-- Action item --
Begin with the first line of the entries below and reproduce each line exactly, ending with the line that holds "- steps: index".

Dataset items
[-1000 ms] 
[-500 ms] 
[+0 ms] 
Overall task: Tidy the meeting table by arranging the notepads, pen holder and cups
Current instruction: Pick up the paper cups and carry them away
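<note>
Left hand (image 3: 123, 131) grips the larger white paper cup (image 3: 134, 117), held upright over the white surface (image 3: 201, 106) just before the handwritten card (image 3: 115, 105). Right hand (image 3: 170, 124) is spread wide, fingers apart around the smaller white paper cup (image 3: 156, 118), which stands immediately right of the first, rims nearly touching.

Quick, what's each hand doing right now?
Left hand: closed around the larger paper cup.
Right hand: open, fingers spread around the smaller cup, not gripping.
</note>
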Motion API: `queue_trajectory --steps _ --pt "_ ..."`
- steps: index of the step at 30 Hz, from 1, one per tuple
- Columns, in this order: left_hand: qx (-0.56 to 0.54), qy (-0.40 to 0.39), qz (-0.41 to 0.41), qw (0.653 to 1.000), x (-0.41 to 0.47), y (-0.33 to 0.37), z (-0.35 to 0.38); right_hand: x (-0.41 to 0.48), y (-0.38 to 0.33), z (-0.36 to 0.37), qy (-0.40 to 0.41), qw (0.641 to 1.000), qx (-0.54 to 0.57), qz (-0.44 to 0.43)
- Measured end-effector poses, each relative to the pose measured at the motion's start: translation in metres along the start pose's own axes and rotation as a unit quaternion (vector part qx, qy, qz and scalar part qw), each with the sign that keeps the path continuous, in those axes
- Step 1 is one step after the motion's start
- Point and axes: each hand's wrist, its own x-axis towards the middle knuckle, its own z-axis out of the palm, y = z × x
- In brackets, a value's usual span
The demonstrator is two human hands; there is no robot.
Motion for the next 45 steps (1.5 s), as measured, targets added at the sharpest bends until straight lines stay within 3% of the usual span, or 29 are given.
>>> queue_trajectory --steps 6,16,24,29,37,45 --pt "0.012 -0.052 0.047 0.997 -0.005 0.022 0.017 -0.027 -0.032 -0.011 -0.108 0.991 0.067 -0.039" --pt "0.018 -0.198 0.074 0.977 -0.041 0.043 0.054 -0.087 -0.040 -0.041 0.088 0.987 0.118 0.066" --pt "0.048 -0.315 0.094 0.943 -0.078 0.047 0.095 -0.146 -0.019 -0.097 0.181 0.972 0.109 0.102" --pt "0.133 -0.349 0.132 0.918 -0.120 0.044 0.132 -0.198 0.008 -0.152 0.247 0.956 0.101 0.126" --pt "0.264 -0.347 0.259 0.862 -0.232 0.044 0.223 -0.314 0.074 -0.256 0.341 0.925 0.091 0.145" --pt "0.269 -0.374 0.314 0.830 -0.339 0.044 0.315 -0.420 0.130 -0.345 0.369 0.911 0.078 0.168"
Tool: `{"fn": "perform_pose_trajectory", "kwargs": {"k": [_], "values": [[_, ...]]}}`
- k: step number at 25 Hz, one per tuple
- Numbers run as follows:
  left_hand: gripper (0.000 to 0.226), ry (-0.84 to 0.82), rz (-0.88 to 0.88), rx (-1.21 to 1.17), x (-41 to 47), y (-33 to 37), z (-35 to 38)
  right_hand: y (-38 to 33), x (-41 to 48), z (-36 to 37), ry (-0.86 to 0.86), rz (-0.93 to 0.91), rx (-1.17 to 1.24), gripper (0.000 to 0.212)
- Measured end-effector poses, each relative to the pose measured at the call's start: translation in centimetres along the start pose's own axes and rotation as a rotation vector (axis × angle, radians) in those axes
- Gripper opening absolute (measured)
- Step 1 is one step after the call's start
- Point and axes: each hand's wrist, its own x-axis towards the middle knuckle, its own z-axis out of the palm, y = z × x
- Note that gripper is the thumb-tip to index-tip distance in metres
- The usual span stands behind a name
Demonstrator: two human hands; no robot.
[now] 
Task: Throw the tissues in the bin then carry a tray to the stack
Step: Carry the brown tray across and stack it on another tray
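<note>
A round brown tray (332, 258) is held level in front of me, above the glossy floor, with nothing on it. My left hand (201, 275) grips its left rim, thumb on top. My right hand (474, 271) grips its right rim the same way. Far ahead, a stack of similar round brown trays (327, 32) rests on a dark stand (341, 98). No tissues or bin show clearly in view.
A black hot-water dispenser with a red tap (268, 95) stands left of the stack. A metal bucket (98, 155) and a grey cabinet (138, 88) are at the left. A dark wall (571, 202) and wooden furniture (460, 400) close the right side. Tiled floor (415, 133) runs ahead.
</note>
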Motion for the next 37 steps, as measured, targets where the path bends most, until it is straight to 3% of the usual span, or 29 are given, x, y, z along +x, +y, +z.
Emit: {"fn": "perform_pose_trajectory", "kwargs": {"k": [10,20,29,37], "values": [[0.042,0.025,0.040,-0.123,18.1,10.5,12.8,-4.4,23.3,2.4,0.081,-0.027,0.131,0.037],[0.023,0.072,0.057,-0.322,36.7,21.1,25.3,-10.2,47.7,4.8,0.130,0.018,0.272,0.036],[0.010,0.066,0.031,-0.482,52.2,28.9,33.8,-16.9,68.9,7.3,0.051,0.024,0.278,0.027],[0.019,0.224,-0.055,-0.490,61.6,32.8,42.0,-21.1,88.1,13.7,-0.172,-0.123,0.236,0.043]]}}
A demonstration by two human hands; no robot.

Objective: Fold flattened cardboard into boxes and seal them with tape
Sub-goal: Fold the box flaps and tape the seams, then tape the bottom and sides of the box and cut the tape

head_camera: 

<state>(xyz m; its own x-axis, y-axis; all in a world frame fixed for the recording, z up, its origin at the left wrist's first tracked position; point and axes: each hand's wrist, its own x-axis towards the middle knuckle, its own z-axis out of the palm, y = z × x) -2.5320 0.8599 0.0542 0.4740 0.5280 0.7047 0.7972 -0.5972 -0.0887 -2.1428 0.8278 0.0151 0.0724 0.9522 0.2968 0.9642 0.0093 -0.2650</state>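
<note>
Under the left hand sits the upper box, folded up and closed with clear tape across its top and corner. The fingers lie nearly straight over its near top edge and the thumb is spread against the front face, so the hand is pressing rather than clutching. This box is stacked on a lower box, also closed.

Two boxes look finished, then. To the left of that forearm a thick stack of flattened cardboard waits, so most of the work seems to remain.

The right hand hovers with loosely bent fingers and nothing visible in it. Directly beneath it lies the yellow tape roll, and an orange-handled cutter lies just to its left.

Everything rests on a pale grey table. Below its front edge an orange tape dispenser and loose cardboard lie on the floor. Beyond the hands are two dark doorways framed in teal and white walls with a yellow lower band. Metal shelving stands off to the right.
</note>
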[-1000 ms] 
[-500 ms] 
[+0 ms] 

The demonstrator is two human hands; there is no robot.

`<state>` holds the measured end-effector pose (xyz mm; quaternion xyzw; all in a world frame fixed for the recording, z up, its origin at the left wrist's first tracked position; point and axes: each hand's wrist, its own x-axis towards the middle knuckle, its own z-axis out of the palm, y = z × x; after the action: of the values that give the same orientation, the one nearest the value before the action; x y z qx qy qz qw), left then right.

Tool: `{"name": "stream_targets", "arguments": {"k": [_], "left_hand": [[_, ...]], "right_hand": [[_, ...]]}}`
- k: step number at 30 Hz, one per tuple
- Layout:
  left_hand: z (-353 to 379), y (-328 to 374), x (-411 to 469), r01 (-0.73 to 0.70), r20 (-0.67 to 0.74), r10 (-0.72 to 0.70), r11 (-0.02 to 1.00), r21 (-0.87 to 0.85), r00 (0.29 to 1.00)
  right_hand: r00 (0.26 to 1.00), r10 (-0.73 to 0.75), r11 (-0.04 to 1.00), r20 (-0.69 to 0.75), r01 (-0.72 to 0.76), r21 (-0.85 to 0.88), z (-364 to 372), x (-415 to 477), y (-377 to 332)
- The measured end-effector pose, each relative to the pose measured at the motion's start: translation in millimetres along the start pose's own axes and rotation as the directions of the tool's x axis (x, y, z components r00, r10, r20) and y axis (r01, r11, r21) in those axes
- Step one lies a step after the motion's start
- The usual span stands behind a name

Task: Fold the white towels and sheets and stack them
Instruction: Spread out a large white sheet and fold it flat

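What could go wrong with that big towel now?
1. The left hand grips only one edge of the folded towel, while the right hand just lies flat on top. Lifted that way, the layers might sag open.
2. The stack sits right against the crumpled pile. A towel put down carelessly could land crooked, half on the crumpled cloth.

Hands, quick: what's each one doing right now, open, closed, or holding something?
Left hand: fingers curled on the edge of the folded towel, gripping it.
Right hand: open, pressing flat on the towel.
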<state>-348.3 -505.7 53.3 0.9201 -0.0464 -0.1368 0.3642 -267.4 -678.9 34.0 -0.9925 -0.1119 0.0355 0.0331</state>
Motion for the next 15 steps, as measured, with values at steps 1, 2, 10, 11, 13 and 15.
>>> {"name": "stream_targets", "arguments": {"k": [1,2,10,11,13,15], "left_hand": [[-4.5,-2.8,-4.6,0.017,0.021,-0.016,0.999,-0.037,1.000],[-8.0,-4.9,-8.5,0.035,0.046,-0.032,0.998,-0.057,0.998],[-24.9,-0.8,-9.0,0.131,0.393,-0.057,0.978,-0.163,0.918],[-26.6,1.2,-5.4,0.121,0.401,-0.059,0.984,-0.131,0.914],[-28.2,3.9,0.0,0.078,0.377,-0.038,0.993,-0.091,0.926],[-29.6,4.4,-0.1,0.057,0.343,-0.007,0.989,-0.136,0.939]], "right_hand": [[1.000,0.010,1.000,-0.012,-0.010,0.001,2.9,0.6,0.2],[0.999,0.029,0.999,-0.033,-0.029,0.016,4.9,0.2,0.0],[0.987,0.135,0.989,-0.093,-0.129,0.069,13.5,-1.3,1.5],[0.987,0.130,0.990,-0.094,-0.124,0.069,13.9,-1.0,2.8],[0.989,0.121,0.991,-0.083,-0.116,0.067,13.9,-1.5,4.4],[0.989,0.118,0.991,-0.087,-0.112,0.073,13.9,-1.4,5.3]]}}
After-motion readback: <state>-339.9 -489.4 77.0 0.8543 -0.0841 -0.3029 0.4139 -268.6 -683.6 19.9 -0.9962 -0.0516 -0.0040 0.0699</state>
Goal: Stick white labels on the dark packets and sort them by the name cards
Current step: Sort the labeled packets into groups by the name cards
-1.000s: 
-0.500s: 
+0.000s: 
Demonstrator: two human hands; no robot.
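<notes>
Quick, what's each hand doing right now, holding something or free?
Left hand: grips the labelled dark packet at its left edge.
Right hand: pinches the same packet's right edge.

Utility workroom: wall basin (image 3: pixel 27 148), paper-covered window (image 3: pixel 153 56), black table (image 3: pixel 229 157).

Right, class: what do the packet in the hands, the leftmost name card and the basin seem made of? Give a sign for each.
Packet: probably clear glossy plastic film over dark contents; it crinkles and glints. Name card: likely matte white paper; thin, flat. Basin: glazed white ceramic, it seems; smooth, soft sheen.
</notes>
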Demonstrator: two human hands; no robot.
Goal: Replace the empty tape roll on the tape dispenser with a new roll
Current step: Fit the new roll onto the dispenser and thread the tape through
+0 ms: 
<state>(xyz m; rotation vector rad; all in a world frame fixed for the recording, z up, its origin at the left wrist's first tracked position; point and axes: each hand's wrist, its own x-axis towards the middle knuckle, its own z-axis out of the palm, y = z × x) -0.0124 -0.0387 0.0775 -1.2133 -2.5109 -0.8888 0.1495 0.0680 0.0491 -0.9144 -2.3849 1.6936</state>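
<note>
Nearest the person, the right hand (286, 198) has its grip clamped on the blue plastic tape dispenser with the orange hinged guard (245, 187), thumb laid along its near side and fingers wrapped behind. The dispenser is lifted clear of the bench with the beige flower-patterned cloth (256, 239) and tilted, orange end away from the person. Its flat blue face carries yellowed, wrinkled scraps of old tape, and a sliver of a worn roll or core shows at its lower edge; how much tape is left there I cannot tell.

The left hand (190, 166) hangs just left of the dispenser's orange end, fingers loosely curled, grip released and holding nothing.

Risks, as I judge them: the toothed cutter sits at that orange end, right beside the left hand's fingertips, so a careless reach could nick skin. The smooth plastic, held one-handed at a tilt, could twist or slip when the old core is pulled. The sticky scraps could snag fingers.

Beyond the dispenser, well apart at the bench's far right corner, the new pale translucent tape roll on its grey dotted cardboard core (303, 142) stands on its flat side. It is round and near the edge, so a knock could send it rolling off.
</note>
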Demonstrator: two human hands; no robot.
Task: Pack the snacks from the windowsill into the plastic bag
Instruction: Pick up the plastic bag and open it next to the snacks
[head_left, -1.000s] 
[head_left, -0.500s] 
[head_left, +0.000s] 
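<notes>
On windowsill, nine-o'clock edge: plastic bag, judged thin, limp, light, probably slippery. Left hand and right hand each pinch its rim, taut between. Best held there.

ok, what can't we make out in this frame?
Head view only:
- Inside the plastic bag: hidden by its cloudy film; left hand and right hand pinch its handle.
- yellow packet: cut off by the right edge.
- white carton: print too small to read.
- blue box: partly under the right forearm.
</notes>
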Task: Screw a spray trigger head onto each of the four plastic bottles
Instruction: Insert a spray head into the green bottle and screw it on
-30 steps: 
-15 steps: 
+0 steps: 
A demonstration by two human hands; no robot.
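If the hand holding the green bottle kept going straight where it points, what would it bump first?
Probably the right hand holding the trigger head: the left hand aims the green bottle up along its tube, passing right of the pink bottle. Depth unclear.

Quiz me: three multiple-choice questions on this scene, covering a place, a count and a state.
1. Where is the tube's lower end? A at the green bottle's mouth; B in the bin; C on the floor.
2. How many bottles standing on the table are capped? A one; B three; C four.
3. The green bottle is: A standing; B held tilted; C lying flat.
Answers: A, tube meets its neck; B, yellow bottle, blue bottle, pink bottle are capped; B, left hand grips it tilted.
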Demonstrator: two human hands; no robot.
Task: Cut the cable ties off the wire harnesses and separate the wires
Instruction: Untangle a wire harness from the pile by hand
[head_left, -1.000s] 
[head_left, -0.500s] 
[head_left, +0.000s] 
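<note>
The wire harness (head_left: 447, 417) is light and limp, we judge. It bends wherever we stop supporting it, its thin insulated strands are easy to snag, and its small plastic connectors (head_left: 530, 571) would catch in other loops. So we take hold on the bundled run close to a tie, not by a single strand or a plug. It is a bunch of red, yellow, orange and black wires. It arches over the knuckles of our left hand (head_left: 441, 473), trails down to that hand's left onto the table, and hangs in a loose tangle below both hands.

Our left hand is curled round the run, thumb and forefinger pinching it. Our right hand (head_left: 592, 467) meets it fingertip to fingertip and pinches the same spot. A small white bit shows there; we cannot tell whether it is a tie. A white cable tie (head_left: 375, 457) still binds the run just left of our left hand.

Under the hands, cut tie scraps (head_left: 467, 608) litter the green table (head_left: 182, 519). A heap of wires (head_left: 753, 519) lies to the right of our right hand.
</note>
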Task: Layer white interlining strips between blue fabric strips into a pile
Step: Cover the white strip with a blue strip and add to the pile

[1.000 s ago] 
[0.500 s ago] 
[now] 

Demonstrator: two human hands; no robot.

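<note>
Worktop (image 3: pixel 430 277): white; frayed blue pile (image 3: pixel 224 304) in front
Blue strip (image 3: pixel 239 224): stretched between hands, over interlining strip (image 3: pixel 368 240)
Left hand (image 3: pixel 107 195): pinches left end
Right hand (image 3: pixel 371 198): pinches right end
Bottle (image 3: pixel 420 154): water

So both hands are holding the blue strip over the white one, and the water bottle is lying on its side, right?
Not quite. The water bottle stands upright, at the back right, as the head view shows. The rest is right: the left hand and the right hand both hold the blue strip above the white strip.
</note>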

-- Answer to the problem --
[-1000 ms] 
[-500 ms] 
[+0 ms] 
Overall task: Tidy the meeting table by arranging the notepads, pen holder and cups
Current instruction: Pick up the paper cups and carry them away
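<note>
Left hand (image 3: 123, 131) grips the larger white paper cup (image 3: 134, 117), held upright over the white surface (image 3: 201, 106) just before the handwritten card (image 3: 115, 105). Right hand (image 3: 170, 124) is spread wide, fingers apart around the smaller white paper cup (image 3: 156, 118), which stands immediately right of the first, rims nearly touching.

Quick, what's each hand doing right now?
Left hand: closed around the larger paper cup.
Right hand: open, fingers spread around the smaller cup, not gripping.
</note>
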Motion API: `queue_trajectory --steps _ --pt "_ ..."`
- steps: index of the step at 30 Hz, from 1, one per tuple

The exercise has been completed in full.